Antizyklisches Verhalten bedeutet, das der Staat in einer Finanzkrise durch Ausgaben versucht, die Konjunktur zu stärken und im Boom versucht, der Inflationsgefahr vorzubeugen. (Beruht auf der Theorie von Keynes)
Alles in allem kein sehr einfaches Thema.

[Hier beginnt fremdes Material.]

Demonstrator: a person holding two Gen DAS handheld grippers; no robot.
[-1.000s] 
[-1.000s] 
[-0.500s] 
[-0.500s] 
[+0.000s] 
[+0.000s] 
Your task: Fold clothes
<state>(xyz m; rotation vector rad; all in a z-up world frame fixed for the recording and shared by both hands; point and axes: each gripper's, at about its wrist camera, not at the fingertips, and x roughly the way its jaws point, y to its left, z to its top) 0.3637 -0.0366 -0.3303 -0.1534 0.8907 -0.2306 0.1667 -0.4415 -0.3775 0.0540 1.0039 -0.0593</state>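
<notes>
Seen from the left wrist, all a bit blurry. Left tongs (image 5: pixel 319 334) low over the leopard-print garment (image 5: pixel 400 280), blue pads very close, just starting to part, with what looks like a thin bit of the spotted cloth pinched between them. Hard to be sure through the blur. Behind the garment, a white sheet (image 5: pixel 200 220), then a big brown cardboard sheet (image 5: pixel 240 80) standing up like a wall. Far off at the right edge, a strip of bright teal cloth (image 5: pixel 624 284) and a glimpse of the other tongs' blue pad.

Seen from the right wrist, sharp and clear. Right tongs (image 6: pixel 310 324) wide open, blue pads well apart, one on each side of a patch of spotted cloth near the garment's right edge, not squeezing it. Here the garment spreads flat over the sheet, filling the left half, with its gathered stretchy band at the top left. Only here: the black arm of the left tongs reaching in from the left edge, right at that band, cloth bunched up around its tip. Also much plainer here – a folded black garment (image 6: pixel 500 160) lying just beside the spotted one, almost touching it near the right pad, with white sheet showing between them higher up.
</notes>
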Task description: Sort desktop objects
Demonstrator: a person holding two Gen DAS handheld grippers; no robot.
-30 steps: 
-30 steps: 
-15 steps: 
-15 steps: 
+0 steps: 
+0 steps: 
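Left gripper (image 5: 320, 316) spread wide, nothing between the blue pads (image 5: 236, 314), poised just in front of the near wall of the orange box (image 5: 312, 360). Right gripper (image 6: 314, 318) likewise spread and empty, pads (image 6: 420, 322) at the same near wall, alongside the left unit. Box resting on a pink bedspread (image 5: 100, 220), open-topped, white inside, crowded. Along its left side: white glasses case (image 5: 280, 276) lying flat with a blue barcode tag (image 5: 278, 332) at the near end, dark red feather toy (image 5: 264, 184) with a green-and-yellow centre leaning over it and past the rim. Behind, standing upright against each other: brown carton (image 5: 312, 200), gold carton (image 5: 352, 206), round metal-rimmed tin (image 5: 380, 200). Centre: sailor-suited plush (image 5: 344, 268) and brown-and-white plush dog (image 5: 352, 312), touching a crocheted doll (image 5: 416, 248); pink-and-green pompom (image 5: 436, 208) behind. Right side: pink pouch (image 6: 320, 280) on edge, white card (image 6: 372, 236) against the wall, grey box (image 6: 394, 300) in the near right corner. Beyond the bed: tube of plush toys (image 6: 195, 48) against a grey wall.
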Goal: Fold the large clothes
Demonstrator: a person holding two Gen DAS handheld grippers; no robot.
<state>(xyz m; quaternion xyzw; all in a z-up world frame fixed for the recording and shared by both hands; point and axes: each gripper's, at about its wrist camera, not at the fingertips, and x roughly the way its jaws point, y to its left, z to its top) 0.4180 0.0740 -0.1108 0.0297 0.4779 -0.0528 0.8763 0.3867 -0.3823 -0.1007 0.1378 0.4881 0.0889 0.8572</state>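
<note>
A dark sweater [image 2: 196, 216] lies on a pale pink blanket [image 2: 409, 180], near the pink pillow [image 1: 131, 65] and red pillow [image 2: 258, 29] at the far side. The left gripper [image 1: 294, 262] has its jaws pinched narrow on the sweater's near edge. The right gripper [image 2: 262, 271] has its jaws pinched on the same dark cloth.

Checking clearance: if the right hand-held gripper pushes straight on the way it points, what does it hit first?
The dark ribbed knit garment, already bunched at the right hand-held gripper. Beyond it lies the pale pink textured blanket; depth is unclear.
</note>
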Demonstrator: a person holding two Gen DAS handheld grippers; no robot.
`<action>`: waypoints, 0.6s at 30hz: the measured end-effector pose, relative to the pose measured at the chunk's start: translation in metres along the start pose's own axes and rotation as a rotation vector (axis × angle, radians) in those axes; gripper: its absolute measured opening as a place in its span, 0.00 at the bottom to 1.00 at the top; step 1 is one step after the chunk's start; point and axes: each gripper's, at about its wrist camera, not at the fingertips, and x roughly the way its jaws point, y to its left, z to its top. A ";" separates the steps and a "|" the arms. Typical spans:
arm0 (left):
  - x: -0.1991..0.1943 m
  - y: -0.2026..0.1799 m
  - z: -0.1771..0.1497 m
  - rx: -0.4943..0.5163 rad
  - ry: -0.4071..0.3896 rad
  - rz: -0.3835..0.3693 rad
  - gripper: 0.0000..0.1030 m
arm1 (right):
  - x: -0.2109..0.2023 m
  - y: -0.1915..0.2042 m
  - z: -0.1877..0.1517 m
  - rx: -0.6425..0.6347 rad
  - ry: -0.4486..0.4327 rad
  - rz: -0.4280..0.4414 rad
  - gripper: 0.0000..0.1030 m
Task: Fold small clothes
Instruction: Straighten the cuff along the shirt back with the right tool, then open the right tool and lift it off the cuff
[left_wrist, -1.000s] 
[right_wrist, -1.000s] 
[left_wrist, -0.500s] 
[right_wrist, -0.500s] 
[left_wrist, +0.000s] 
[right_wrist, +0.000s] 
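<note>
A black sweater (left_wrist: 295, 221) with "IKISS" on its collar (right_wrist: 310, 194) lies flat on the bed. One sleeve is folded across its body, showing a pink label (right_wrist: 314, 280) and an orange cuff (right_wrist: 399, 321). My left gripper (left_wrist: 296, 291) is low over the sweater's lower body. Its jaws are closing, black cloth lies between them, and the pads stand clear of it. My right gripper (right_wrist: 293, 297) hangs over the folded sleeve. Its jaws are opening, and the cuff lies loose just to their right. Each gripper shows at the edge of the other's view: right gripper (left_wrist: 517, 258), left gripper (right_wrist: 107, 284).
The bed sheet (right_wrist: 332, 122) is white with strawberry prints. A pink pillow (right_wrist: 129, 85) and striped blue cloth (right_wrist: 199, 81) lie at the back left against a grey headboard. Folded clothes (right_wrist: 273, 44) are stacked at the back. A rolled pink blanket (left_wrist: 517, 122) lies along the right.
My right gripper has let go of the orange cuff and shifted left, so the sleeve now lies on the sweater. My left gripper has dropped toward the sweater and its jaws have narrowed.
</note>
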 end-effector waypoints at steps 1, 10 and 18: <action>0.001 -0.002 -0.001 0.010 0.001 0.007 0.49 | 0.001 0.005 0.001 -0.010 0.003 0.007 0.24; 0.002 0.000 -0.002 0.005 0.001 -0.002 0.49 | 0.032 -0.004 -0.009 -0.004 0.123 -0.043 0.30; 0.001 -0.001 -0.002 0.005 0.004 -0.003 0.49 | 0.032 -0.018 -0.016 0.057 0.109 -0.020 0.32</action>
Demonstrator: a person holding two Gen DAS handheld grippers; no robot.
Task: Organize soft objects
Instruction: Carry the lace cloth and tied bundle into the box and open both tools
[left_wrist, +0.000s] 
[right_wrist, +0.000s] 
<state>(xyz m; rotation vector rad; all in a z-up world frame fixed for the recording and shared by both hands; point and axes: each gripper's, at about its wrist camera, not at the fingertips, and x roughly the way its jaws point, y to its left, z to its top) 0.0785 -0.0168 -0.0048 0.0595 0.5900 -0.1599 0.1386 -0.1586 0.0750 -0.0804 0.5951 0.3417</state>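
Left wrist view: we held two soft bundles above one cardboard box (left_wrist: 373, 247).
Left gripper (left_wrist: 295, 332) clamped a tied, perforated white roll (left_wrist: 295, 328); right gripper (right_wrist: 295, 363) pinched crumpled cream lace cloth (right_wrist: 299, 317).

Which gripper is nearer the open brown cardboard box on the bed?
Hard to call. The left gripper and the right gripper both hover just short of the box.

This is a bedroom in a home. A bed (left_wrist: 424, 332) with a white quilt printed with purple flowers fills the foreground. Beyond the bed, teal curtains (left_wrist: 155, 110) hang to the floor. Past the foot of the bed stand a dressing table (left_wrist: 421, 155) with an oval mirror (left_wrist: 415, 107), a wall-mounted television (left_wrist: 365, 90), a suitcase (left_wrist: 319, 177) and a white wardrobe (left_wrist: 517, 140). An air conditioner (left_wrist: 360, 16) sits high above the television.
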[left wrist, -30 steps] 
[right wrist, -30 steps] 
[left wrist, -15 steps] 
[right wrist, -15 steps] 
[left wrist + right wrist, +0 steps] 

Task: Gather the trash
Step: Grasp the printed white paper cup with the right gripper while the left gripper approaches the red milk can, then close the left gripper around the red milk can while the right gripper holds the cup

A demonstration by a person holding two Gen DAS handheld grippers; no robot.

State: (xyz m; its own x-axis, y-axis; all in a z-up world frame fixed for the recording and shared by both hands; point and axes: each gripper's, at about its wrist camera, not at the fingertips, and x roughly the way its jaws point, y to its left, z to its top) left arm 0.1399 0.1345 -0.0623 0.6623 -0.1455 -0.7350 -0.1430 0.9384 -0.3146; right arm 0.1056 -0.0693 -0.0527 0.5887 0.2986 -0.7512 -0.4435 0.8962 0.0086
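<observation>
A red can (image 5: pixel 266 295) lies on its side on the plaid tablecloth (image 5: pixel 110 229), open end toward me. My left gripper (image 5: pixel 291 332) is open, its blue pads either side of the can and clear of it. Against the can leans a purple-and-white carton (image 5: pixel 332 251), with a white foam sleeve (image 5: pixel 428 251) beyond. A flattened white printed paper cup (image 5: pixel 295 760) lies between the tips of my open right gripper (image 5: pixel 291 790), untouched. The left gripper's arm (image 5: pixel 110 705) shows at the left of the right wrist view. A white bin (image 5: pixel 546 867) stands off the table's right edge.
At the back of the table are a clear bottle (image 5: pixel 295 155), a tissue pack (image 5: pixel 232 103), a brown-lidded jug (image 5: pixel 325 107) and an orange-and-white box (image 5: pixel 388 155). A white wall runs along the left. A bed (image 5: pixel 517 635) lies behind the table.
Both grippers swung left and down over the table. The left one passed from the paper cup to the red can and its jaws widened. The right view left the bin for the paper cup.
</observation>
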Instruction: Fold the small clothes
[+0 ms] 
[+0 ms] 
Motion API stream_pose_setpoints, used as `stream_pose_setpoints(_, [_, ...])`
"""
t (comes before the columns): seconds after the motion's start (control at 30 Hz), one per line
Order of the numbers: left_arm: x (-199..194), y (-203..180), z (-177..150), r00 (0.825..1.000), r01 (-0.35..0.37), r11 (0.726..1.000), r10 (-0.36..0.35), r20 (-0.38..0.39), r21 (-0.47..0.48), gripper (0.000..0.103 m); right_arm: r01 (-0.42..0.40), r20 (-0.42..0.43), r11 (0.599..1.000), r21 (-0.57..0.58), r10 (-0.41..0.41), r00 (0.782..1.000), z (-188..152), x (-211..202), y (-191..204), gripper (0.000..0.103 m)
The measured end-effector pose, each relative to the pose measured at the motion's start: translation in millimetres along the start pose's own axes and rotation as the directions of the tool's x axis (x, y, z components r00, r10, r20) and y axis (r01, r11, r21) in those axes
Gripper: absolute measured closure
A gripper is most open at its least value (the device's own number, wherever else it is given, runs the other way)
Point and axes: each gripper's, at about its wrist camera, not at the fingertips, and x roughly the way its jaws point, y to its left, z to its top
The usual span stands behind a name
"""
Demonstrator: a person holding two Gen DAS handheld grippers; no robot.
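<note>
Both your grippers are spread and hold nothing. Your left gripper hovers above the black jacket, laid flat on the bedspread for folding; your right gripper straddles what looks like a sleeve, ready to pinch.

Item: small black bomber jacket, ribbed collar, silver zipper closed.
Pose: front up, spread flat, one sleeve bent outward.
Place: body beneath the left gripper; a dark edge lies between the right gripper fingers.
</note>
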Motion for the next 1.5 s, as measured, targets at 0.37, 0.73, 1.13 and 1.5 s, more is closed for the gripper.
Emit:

Mußt du das in der Schule oder in der Uni referieren ?
Ich schlage vor, du fragst mal die Leute im BWL Forum (oder Sozialwissenschaften allgemein) nach guten Büchern.
Kann dir leider auf Anhieb keins nennen.
Deine Suchstichworte müßten sein: Keynesianische Konsumtheorie; Staatliche Ausgabenpolitik.